:: WHAT YOU SHOULD DO ::
The listing below holds a line with "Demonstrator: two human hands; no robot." and a later line with "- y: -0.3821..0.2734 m". Write out those two lines and every line between them, exactly, and nothing else.

:: EXTRACTED INFORMATION ::
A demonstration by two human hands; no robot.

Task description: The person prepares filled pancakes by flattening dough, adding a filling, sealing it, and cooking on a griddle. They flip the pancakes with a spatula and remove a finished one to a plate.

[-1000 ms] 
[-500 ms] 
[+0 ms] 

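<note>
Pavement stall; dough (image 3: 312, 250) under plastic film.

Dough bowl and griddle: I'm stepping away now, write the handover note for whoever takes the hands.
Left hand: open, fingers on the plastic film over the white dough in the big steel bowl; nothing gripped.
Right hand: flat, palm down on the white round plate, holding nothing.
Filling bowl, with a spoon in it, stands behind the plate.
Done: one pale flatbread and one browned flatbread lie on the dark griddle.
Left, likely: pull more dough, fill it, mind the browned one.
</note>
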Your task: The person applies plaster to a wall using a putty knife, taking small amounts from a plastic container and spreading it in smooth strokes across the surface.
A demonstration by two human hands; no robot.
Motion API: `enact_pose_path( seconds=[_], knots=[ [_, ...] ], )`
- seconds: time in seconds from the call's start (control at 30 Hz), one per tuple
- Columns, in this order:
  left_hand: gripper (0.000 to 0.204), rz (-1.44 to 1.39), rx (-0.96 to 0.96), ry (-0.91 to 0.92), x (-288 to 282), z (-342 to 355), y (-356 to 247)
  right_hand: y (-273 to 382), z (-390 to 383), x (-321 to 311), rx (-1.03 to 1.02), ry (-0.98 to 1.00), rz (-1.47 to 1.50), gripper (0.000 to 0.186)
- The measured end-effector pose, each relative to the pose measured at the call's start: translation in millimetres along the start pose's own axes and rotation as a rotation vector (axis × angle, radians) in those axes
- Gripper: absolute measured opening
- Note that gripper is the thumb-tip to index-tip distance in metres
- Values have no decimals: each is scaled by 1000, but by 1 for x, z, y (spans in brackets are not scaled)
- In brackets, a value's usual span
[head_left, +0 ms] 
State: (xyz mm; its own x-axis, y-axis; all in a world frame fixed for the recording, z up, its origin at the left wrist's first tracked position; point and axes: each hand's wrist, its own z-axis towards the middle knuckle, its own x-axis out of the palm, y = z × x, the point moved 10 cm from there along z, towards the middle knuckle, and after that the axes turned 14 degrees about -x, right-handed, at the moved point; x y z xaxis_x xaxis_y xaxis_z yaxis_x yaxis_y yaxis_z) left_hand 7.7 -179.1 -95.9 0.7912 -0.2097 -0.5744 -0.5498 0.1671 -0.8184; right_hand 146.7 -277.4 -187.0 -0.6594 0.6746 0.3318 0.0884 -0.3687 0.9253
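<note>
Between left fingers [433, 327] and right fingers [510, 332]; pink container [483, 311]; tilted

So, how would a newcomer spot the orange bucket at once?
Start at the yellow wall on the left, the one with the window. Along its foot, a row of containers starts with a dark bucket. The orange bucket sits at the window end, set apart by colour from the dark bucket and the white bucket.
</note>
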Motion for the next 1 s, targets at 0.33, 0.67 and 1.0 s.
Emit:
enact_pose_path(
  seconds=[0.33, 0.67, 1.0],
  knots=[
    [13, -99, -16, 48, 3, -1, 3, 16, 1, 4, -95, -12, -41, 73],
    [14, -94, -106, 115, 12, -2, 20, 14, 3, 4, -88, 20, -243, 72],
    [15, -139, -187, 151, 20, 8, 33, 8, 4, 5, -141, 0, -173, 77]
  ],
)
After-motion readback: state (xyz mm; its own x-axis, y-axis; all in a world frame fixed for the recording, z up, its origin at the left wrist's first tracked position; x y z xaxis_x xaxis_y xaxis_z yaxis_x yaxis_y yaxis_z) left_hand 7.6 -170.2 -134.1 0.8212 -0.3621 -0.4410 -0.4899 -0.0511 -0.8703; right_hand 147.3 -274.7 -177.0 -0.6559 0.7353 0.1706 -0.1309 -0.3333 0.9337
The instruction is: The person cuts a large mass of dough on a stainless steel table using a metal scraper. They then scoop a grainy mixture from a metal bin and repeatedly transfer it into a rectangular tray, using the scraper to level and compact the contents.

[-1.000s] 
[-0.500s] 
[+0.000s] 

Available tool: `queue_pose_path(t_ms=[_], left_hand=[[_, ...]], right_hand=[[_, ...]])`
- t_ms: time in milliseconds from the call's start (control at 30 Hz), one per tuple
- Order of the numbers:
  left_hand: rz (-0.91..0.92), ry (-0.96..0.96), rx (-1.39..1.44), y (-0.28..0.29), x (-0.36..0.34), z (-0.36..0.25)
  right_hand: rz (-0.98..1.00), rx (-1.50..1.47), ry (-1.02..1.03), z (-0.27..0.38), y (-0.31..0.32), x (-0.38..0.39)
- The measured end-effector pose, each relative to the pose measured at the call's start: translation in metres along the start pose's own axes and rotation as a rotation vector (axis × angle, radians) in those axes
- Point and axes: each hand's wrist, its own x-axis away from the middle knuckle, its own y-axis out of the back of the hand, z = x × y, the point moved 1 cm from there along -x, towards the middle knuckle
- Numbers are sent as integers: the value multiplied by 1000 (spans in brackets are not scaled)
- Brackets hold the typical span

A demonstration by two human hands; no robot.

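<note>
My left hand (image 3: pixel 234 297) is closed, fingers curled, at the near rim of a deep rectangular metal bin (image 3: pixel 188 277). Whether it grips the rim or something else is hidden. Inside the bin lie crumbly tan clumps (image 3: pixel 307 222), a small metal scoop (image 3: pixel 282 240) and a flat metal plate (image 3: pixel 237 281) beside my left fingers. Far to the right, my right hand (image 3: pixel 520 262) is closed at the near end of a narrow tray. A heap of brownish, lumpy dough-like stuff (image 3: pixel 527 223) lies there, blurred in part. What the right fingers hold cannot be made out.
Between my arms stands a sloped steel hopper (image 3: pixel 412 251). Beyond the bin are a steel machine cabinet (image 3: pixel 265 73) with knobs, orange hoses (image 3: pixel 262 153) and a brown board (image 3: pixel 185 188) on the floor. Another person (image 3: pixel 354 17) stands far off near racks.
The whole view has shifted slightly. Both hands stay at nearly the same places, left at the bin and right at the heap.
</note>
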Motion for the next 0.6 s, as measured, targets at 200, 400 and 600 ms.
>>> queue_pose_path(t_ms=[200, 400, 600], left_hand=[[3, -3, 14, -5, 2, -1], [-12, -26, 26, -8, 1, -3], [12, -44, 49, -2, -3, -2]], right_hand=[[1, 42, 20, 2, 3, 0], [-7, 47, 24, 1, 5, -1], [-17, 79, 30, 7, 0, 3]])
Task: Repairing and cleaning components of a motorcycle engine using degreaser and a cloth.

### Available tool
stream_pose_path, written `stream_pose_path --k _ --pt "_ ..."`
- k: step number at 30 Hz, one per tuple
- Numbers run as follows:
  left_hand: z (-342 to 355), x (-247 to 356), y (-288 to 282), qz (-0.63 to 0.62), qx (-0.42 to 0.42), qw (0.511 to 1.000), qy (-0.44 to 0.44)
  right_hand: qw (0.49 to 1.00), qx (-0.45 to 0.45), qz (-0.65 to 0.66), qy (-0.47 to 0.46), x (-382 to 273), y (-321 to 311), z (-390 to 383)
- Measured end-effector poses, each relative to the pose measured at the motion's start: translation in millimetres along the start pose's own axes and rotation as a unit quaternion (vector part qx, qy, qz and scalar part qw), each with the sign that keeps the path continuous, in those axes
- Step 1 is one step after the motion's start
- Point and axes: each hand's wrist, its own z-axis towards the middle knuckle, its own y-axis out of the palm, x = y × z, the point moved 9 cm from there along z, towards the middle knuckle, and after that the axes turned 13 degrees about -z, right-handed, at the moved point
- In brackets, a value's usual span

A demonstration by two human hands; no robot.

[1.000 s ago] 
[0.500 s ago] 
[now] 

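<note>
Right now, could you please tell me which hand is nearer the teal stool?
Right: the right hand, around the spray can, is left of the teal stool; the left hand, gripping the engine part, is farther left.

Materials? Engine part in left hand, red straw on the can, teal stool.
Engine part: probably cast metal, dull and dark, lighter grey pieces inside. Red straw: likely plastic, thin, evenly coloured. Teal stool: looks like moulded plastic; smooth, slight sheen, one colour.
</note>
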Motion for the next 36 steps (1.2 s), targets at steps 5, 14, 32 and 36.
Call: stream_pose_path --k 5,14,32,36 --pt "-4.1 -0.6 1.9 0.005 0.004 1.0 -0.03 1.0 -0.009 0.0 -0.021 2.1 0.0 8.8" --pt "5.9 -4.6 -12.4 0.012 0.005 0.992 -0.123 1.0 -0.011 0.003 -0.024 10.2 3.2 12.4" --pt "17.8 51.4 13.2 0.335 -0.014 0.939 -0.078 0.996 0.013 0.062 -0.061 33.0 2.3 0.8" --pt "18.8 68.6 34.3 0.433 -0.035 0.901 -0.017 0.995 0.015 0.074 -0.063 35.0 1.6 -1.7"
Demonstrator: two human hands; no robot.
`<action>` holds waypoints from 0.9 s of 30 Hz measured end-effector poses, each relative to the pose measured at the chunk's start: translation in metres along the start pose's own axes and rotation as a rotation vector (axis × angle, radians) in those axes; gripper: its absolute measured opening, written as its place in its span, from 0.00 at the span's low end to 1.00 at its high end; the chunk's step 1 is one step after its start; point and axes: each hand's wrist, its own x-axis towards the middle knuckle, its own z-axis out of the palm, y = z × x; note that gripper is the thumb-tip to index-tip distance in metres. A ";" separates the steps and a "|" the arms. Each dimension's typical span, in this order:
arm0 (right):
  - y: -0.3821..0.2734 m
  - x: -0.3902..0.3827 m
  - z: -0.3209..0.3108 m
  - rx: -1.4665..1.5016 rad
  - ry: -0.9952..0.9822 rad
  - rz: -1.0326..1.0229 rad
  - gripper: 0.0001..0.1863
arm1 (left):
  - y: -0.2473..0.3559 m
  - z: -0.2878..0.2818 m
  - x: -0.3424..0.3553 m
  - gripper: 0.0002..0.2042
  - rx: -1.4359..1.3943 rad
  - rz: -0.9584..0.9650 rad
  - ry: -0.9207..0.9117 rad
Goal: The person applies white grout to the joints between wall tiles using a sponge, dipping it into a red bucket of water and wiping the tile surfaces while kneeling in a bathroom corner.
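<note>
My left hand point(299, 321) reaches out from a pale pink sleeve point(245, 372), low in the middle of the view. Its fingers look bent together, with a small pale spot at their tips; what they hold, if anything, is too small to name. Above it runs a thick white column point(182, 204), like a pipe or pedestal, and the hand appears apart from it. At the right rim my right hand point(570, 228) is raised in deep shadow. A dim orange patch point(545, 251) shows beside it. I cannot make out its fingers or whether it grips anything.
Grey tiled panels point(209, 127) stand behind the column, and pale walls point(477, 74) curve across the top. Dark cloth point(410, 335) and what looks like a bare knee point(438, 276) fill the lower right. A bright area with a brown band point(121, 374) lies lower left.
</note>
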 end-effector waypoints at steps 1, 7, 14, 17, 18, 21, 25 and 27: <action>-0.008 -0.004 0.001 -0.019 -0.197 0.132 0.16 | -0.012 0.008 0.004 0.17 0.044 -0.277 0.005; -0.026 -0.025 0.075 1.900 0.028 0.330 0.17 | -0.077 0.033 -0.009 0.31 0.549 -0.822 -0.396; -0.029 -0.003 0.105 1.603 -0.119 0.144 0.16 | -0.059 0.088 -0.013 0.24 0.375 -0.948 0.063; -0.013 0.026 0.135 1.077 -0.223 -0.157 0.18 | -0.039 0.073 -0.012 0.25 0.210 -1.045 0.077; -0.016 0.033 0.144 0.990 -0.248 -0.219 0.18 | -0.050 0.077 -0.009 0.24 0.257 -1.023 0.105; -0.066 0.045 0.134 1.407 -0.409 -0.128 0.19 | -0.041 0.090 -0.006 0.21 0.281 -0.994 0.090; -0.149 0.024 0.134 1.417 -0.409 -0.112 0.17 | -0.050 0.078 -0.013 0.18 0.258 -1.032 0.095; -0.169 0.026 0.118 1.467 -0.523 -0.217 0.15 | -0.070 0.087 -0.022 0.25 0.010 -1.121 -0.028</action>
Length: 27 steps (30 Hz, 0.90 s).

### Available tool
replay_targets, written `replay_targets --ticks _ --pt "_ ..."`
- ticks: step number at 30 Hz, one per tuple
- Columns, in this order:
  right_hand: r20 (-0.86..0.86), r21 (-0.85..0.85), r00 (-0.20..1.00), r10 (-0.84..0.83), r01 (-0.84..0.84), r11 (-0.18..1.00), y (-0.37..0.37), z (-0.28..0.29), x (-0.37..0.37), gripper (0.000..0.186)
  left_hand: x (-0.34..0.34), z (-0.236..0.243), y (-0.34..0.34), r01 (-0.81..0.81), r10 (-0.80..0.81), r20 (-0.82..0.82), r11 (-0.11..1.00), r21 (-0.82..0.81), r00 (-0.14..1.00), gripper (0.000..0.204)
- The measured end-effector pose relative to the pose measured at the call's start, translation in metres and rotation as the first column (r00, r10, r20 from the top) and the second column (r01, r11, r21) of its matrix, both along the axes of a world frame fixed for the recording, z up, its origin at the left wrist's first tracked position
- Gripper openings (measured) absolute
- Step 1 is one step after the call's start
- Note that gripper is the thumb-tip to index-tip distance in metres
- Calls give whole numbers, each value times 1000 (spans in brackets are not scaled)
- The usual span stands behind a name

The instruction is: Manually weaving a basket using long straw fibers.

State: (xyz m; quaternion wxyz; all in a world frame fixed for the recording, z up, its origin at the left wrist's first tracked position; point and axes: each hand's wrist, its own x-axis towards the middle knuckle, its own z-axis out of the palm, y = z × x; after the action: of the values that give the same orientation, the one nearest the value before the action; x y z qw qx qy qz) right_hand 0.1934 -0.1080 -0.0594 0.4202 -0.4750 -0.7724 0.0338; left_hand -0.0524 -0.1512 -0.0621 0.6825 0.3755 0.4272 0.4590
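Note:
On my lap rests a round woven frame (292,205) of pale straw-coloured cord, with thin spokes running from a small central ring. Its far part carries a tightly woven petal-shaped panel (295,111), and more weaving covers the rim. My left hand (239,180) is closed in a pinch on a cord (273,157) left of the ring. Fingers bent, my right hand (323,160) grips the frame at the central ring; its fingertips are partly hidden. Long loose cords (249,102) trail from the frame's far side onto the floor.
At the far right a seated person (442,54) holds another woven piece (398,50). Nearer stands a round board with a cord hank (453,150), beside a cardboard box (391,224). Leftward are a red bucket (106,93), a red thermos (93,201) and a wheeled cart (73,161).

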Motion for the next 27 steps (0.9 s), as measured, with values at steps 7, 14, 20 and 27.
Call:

:: SOLUTION FOR THIS EXERCISE ::
Demonstrator: two human hands; no robot.
`<action>` holds waypoints from 0.9 s of 30 Hz measured end-effector poses, each relative to the pose measured at the chunk's start: translation in metres along the start pose's own axes and rotation as a rotation vector (axis × angle, radians) in those axes; gripper: its absolute measured opening, written as its place in its span, from 0.00 at the span's low end to 1.00 at its high end; the chunk's step 1 is one step after its start; point and axes: each hand's wrist, its own x-axis towards the middle knuckle, its own z-axis out of the palm, y = z × x; note that gripper is the thumb-tip to index-tip distance in metres. A ";" separates the steps and a "|" the arms. Each dimension's typical span, in this order:
arm0 (right):
  - y: -0.3821..0.2734 m

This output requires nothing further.